After all, Anna Pavlova, the daughter of a laundress and unknown father like Berthe Lacaze, performed opposite Nijinsky there. Charlie Chaplin, aged only fourteen—forever “Charlot,” the little vagabond to the French—enchanted audiences from the outset. Mistinguett sang and danced, sprinkling her Marseilles accent with the fairy dust of the new snobbery—an English accent. Along with her lover, the debonair singer Maurice Chevalier, the pair thrilled the audiences while fully clothed. Arletty, originally a fashion model for Paul Poiret and discovered, as many girls dreamed, while walking along the street, took to the stage with French matinee idol Jean Gabin in 1912. Clown acts, jugglers, magicians, circus riders, and female impersonators from the four corners of the globe were just some of the acts adorning the stage of the Folies Bergère.14
Still, with the war, even the Folies had to change its approach to entertainment.

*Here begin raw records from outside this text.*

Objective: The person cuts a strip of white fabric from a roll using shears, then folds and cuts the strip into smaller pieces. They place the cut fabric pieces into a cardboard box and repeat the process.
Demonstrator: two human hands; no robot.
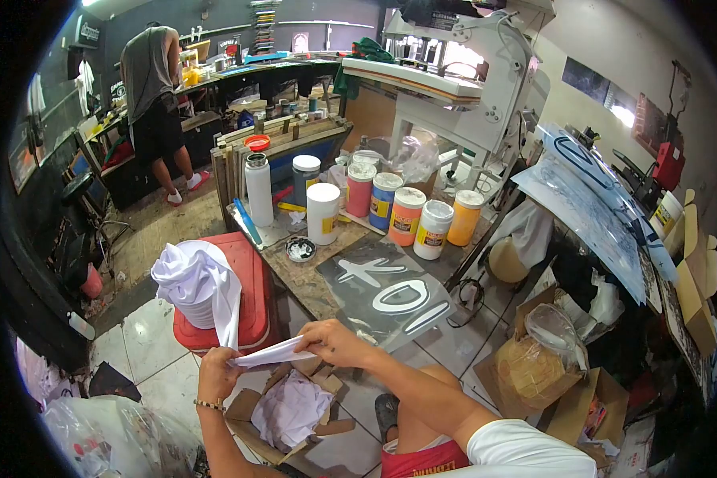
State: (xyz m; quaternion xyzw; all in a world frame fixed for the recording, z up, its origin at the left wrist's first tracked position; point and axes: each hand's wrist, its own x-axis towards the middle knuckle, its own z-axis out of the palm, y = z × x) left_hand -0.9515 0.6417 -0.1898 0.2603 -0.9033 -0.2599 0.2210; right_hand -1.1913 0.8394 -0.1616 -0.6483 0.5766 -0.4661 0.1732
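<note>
A strip of white cloth (271,353) is pulled out between my two hands, over an open cardboard box. My left hand (218,373), with a beaded bracelet at the wrist, is closed on its left end. The other end is pinched in the fingers of my right hand (328,342). From my left hand the cloth runs up to a bunched white heap on a white bucket (195,311). That bucket stands on a red cooler (255,275). Crumpled white cloth (291,408) lies in the cardboard box (243,413) below my hands.
Several ink jars, among them a white jar (323,215), stand on a low table beside a printed clear sheet (384,295). Wooden frames (227,171) lean behind. A large press (486,103) is at the back. Another person (151,88) stands at the far bench.
</note>
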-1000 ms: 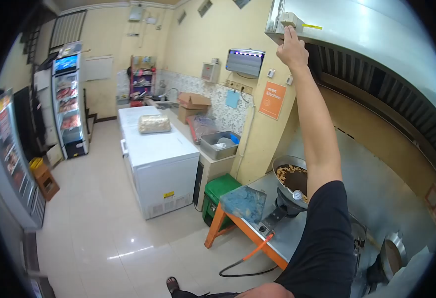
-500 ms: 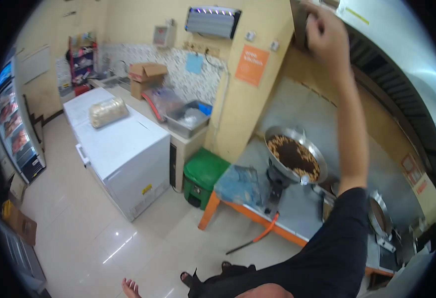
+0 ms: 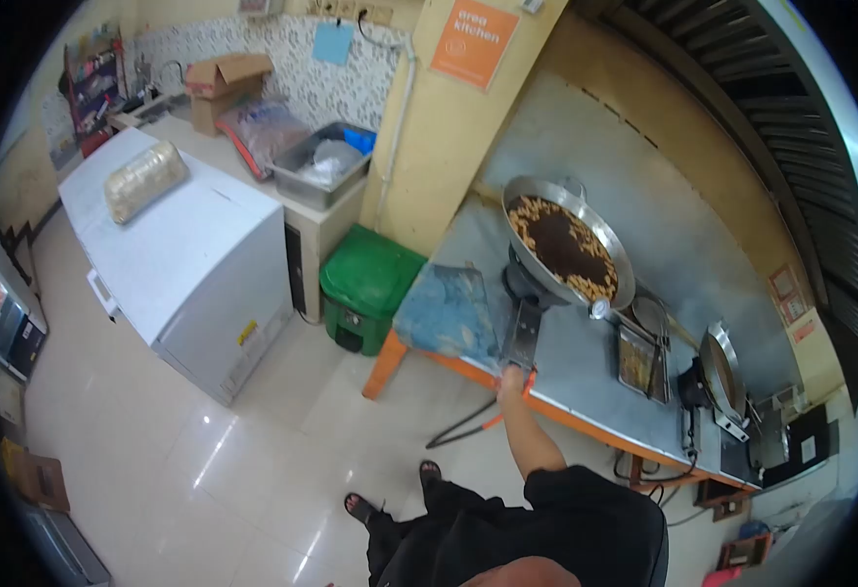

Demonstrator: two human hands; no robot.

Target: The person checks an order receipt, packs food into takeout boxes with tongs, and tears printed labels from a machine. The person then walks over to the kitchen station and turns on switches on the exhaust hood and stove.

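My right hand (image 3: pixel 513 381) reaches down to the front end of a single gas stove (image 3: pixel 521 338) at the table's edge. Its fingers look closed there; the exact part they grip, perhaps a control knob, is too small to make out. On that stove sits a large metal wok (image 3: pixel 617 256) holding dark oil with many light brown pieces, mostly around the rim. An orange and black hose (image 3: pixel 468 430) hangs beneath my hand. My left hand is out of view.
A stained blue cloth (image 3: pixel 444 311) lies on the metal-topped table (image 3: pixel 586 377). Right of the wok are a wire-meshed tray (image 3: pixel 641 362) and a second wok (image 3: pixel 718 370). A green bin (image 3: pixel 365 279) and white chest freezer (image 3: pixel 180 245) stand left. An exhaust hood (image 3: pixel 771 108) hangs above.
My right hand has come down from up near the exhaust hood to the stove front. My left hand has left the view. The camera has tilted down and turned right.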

At the outset, young actors either volunteered to fight or to entertain at the front. Its current owner, Paul Derval, who had abolished the ladies of the promenoir, that s
cantily clad backdrop to the main revue, reintroduced his “small nudes.” Gemma la Bellissima, a dancing girl in see-through green gauze, became the resident “Dancer in the Nude” and the crowds of soldiers on leave, newshounds, and deserters flocked in alongside the men who were too old to fight. “During the Great War,” Maurice Chevalier wrote, “the breasts of the girls at the Folies became a sort of symbol of what a great number of troops briefly on leave from the agony of the front line thought they were fighting for.” Indeed, when Italy entered the war, the Folies marked the occasion with a parade of “twenty magnificent girls” decked out in Italian uniform with one breast exposed.15 Most of the chorus girls were English, having learned their craft at dance schools back home. They lived in a hostel nearby, jealously guarded by their English nannies to make sure nothing untoward happened to them.
When Florence appeared sometime in the summer of 1918, she was an exception in more ways than one. She was, of course, not English. She also lived at home with her mother and sister. Most significantly, she was no ingénue, and entered the life of the dance hall with her wits about her. She knew about the Guggenheims and Vanderbilts at the Ziegfeld Follies as much as she knew about le gratin of Paris and visiting royalty, who frequented the Folies. Perhaps she was one of the many gowned mannequins habillés (scantily dressed models) rather than a nude sporting her cache-sexe, or strategically positioned fig leaf. Perhaps not. Maybe she was a backup singer for Mistinguett or—more likely—Arletty, who became Florence’s friend around this time. Sadly, again, Florence never said.
Instead, Florence recounted the fantasy to her friends that she first met Frank J. Gould when he heard her sing at a charity gala in 1921. He was so smitten with her beauty that he came up to her and proposed marriage on the spot. Her story was that she took two years to give in to his unswerving pursuit. The history, however, widely publicized at the time in France and in the United States, reflects a different truth.